Quand le Capital étend ses tentacules !

dimanche 25 mai 2014, par SUB-TP-BAM RP

1830

Née en 1833 de l’exploitation de four à chaux au lieu-dit Lafarge, entre Viviers et Le Teil (Ardèche), par Auguste Pavin de Lafarge, l’entreprise, dès 1848, se développe sous l’impulsion des deux fils du fondateur, qui se constituent en Société Lafarge Frères, et ouvrent : agences, succursales et entrepôts. En 1884, toujours en nom collectif, l’entreprise devient les Sociétés J. et A. Pavin de Lafarge.

1860

On la trouve déjà en 1864, comme fournisseur pour 110 000 tonnes de chaux hydraulique d’un maître d’ouvrage qui fera scandale : la Compagnie universelle du canal de Suez. Deux ans plus tard, elle crée sa première succursale algérienne. S’engage alors un double processus de croissance interne et externe, Lafarge absorbant dès cette époque, successivement, toute une série d’entreprises concurrentes dans le sud-est et l’est de la France.

1890

Dès 1887, Lafarge fonde le premier laboratoire central au Theil, pour se lancer dans la fabrication du ciment de laitier, et en 1908, introduire une innovation majeure, le ciment fondu. A la veille de la Première Guerre mondiale, Lafarge s’est imposée au premier rang de l’industrie cimentière française et compte parmi les premières entreprises européennes du secteur.

1914

Durant le premier conflit mondial, la production de liants hydrauliques chute des trois quarts : en dehors de l’usine de Vitry-le-François, aucune des cimenteries de la société ne se trouve assez près du front pour bénéficier de priorités en matière d’affectation de main-d’œuvre.

1920

Ces années voient un bond en avant de la production cimentière, avec les débouchés offerts par la reconstruction, la multiplication et la banalisation des applications du béton. Lafarge doit cependant faire face à la concurrence de la part d’entreprises comme les Ciments français, la Société Lambert Frères, les Ciments Vicat, les Ciments d’Origny ou, plus encore, des Établissements Poliet et Chausson, devenus, à la fin des années 1920, le leader français de la profession. Dès 1926, la société ouvre, au Royaume-Uni, sa première usine, point de départ d’une implantation, au Québec. La crise mondiale brise l’expansion de l’industrie cimentière. Le ralentissement ou l’arrêt des grands travaux et de la construction de logements s’accompagne, en France, de l’importation de quantités massives de ciments depuis les pays voisins à monnaie dépréciée.

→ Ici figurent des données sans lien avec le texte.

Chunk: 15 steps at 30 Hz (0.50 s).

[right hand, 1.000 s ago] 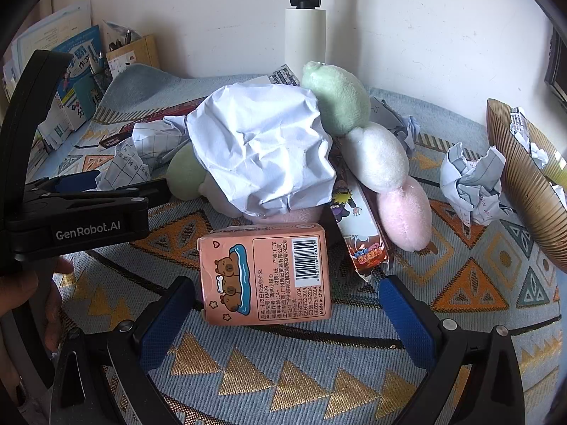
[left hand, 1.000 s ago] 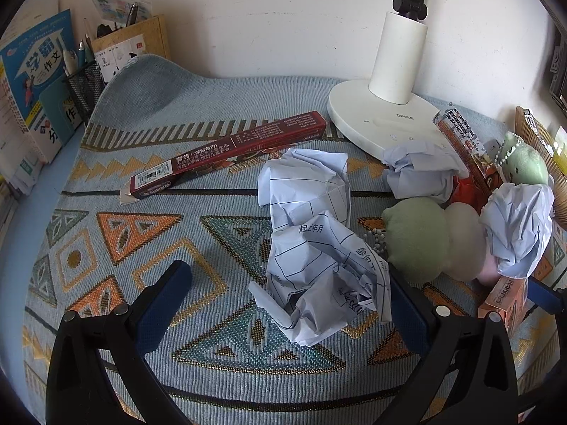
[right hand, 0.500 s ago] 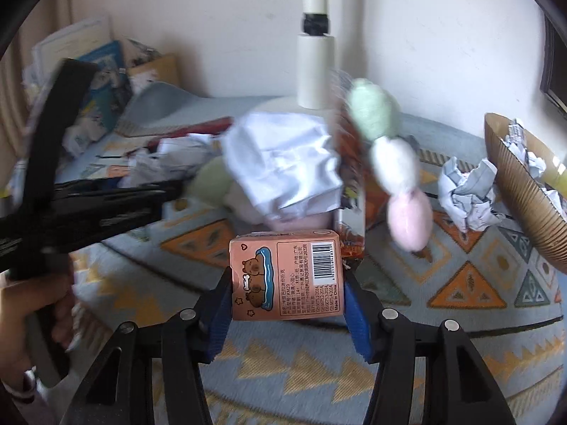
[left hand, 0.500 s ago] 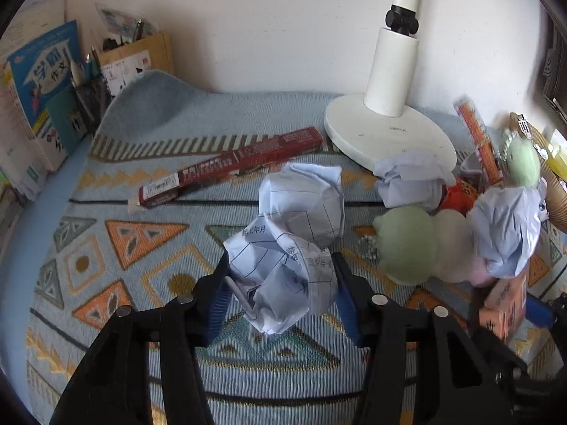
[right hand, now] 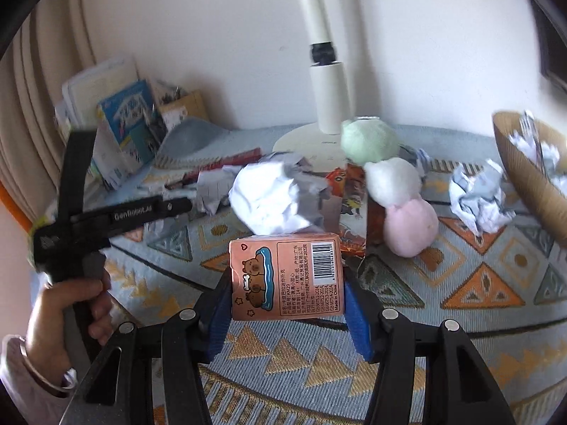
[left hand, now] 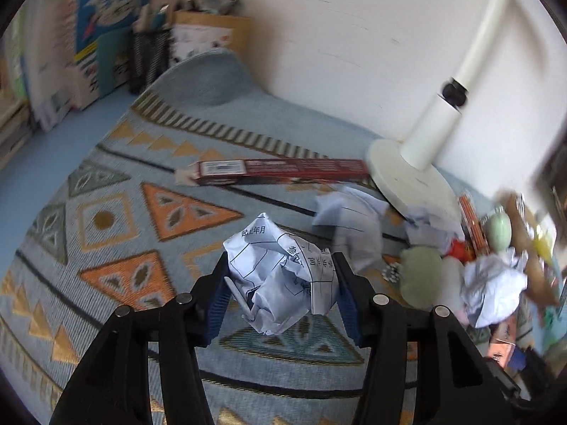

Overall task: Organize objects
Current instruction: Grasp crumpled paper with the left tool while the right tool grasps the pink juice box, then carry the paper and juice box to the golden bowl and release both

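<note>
A pale blue woven mat (left hand: 149, 148) with orange triangles covers the desk against a white wall (left hand: 336, 35). The left gripper (left hand: 280, 294) clamps a crumpled paper ball (left hand: 280, 276) above the mat. The right gripper (right hand: 287, 301) grips a pink carton (right hand: 287, 276) (barcode facing up). A lamp base (left hand: 407, 180) sits at two o'clock; books (left hand: 106, 28) at eleven.
</note>
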Motion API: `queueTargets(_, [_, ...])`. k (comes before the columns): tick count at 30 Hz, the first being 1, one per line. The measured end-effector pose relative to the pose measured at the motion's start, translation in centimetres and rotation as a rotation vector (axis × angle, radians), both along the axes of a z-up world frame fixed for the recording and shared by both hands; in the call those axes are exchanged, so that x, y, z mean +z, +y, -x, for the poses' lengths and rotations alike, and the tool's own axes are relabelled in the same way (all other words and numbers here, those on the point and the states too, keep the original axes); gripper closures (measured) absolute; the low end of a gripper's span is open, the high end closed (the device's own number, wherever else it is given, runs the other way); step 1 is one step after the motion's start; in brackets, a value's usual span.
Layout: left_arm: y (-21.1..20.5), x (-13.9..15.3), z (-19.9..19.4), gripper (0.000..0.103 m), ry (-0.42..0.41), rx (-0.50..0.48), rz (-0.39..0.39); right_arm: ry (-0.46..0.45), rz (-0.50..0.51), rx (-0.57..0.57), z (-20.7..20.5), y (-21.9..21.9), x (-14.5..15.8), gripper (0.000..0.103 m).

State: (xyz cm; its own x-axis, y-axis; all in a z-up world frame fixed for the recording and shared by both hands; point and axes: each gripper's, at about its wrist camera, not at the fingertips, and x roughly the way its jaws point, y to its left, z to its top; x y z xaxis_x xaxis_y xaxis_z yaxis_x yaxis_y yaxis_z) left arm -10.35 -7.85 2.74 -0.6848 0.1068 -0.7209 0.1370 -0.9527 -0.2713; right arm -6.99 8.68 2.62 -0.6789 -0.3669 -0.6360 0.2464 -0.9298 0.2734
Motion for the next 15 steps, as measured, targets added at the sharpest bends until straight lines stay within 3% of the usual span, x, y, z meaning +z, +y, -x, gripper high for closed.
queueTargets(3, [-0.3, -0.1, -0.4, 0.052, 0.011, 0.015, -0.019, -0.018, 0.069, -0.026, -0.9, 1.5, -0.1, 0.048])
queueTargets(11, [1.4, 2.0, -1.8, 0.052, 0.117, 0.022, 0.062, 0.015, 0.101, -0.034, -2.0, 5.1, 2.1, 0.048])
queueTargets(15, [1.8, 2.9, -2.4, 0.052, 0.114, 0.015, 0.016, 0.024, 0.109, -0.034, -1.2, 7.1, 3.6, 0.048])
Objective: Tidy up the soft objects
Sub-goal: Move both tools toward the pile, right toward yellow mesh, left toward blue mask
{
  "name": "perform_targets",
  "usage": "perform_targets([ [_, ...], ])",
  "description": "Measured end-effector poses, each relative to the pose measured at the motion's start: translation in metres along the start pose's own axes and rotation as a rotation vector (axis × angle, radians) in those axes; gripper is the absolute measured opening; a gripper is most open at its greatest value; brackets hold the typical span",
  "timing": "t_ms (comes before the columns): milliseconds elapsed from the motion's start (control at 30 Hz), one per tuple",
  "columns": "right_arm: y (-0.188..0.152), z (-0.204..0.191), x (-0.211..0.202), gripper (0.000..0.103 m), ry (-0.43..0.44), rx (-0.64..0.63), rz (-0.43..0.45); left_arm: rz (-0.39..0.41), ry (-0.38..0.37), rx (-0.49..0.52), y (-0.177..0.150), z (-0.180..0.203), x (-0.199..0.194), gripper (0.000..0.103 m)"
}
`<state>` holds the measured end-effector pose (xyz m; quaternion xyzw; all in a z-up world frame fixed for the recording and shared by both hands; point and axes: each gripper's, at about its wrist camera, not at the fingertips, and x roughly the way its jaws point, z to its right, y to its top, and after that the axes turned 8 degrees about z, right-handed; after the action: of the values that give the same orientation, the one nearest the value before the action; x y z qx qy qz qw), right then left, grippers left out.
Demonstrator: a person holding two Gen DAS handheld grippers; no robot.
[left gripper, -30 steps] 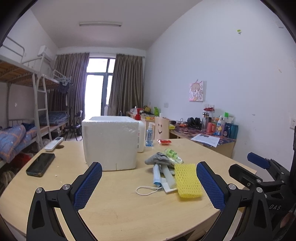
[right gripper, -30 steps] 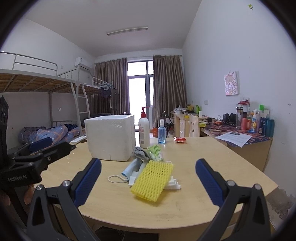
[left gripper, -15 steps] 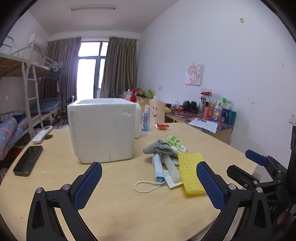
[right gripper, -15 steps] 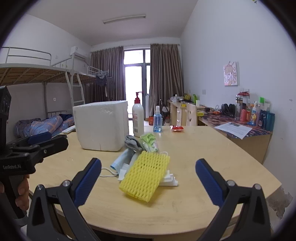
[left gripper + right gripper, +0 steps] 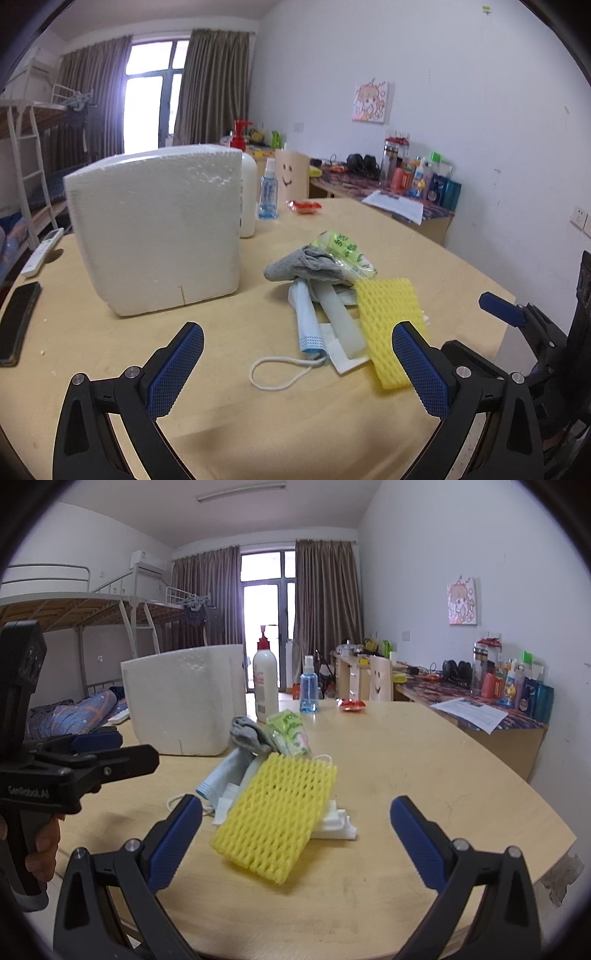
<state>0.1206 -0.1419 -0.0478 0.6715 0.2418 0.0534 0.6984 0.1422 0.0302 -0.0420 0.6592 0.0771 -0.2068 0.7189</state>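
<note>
With both grippers spread wide and empty, the left gripper point(image 5: 297, 363) and right gripper point(image 5: 297, 836) hover low over the round wooden table point(image 5: 424, 775). Soft pile lies centre frame: yellow foam net sleeve point(image 5: 279, 814) on top at the near side, face mask point(image 5: 306, 321) with its ear loop trailing, grey cloth point(image 5: 303, 266), green packet point(image 5: 345, 253). White foam box point(image 5: 159, 225) stands to the left of the pile, apart. Judgement: sleeve is light, springy and compressible; pinch one free edge. It may drag neighbours along.
</note>
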Motion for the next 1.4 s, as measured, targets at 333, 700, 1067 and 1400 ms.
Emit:
perform_targets([
  [333,0.001,0.007,0.021,0.103,-0.001,0.017,-0.046,-0.091,-0.012,-0.006,0.009,-0.004,0.041,0.102],
  [700,0.004,0.010,0.037,0.103,0.004,0.004,-0.075,-0.190,-0.024,-0.083,0.012,-0.021,0.082,0.096],
  [1067,0.001,0.005,0.052,0.102,0.031,-0.026,-0.122,-0.248,-0.105,-0.090,0.005,-0.025,0.094,0.066],
  [1400,0.001,0.002,0.060,0.089,0.064,-0.051,-0.171,-0.301,-0.157,-0.122,0.001,-0.028,0.101,0.047],
])
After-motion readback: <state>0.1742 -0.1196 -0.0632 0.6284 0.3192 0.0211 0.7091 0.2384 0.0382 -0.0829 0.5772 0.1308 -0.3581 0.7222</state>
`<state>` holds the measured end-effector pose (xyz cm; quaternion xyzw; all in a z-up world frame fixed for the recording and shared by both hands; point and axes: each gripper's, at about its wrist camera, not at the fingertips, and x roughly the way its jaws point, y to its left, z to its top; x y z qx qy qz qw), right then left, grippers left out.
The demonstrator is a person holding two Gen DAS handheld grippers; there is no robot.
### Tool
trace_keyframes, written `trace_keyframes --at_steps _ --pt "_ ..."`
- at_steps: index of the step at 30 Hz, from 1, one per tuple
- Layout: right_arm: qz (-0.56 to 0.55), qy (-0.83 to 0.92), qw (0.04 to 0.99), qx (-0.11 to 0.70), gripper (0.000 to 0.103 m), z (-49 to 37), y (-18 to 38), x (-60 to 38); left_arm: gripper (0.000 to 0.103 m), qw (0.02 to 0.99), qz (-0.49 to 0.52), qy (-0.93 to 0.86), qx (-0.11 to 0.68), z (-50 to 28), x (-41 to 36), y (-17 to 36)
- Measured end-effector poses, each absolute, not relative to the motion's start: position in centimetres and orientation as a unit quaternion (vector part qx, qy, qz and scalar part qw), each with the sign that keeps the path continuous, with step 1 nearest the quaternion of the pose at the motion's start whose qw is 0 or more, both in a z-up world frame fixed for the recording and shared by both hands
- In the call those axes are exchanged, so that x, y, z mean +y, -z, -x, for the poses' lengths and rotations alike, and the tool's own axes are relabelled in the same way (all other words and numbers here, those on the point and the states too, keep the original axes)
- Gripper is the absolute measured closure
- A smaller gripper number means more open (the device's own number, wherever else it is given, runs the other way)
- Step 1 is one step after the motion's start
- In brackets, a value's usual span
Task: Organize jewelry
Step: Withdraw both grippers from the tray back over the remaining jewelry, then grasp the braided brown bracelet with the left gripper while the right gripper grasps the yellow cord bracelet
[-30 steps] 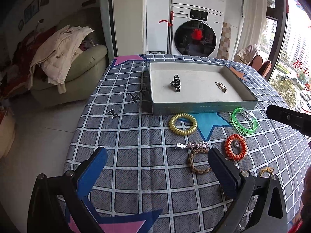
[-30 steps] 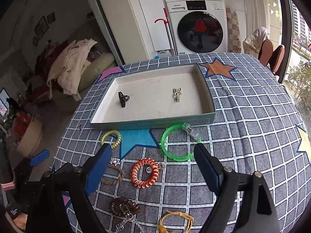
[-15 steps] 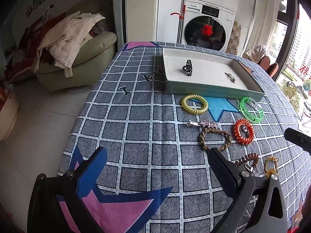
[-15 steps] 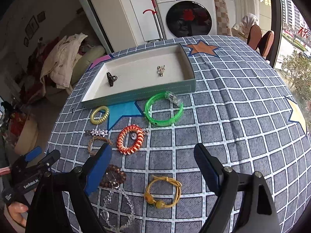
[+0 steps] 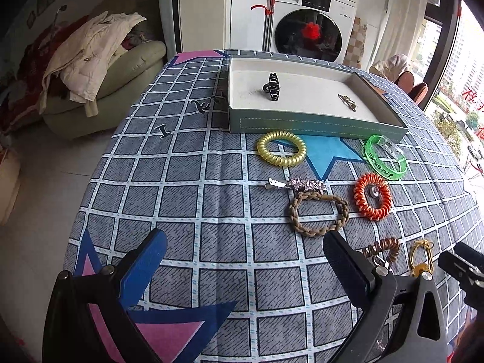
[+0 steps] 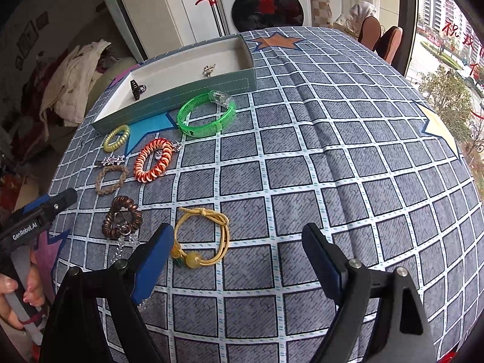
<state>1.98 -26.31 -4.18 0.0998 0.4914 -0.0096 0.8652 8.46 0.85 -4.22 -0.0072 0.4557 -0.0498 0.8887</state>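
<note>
A teal tray point(image 5: 302, 127) point(image 6: 181, 96) at the far side of the table holds a black claw clip point(image 5: 273, 86) and a small metal clip point(image 5: 348, 102). On the cloth in front of it lie a yellow coil tie point(image 5: 262, 148), green bangle point(image 6: 199, 131), orange coil tie point(image 6: 142, 169), star clip point(image 5: 305, 184), braided bracelet point(image 5: 317, 231) and brown coil tie point(image 6: 121, 205). My right gripper point(image 6: 237, 231) is open, with a yellow cord bracelet point(image 6: 224, 236) beside its left finger. My left gripper point(image 5: 243, 239) is open over bare cloth, empty.
The table wears a grey checked cloth point(image 6: 302, 166) with coloured stars. A washing machine point(image 5: 308, 33) stands behind it and a sofa with clothes point(image 5: 90, 60) to the left. A hand point(image 6: 18, 296) holds the left gripper at the table's left edge.
Both grippers have drawn back from the tray towards the near side of the table and sunk. The yellow cord bracelet has come in between the right gripper's fingers.
</note>
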Motion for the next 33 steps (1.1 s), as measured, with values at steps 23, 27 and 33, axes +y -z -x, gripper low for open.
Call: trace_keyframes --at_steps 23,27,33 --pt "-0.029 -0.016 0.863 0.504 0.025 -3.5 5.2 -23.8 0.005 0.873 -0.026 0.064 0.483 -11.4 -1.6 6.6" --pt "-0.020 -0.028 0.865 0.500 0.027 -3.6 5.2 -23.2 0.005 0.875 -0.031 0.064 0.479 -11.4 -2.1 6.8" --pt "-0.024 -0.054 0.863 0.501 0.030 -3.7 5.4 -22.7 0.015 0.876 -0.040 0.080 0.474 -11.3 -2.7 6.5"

Devenue société anonyme dès 1919, elle est réorganisée sous l’impulsion de Jean de Waubert (1889-1948). Gendre de Joseph Lafarge, il impose le transfert à Paris de l’état-major de son groupe et ouvre, en Charente, la puissante usine de Couronne, concentre à Fos la production de fondu et ferme cinq autres établissements du groupe.

1930

En 1931, Lafarge se diversifie, en prenant des intérêts dans l’entreprise Gypses et plâtres de France. La société passe mieux la crise des années 1930 que la plupart de ses concurrents français et même européens grâce à ses implantations en Algérie, au Maroc et en Tunisie, ou elle est leader.

1940

Durant la Seconde Guerre mondiale, le groupe, se trouve éclaté entre zone libre, zone occupée, Afrique du Nord et Angleterre. En Algérie et au Maroc, il travaille de façon assez active jusqu’au débarquement américain de novembre 1942. Ensuite les contacts sont rompus avec la métropole du fait de l’invasion de la zone sud par les Allemands. Cet événement entraîne, en outre, la mise sous séquestre par les autorités britanniques du holding contrôlant la filiale anglaise. La société reste cependant bénéficiaire en 1940, 1941 et 1942.

UN ECART … UN PEU GRAND !

Une attitude considérée comme peu « patriotique », est reprochée à « la Famille » et aux actionnaires Lafarge. L’usine-mère du TEIL sera mise sous séquestre entre 44 et 47, sans cependant que le reste du groupe soit touché, ni bien entendu les dividendes. Dès 48 on oubliera alors les accointances nauséabondes d’un certain paternalisme catholique, avec le pétainisme voire le Doriotisme …

Au lendemain du second conflit mondial, la production cimentière explose : dès 1948, elle retrouve son niveau record de 1932. Lafarge se situe alors, au second rang français de l’industrie cimentière française derrière les Établissements Poliet et Chausson.

TOUT CHANGE … POUR QUE RIEN NE CHANGE

En 1947, à la levée du séquestre, la SA des chaux et ciments de Lafarge et du Teil se voit privée de chefs. La famille Pavin de Lafarge, faute de pouvoir trouver en son sein un successeur à Jean de Waubert, fait appel à d’autres hommes, dont Marcel Demonque (1900-1974), qui dominera la période des « Trente Glorieuses ». Attaché à la tradition paternaliste de l’entreprise, ce catholique prône la participation, et introduit des techniques américaines de management. Dès 1951, les Ciments Lafarge cessent d’être contrôlés par la famille, même si celle-ci demeure majoritaire au conseil d’administration dix ans encore.

1950

À partir de 1949, l’entreprise accroît son chiffre d’affaires de 7,1 % par an. La progression est plus forte encore pour les profits : de 1949 à 1973, la marge brute d’autofinancement augmente de 9,7 % par an. Les dirigeants privilégient alors la rentabilité par rapport à la croissance.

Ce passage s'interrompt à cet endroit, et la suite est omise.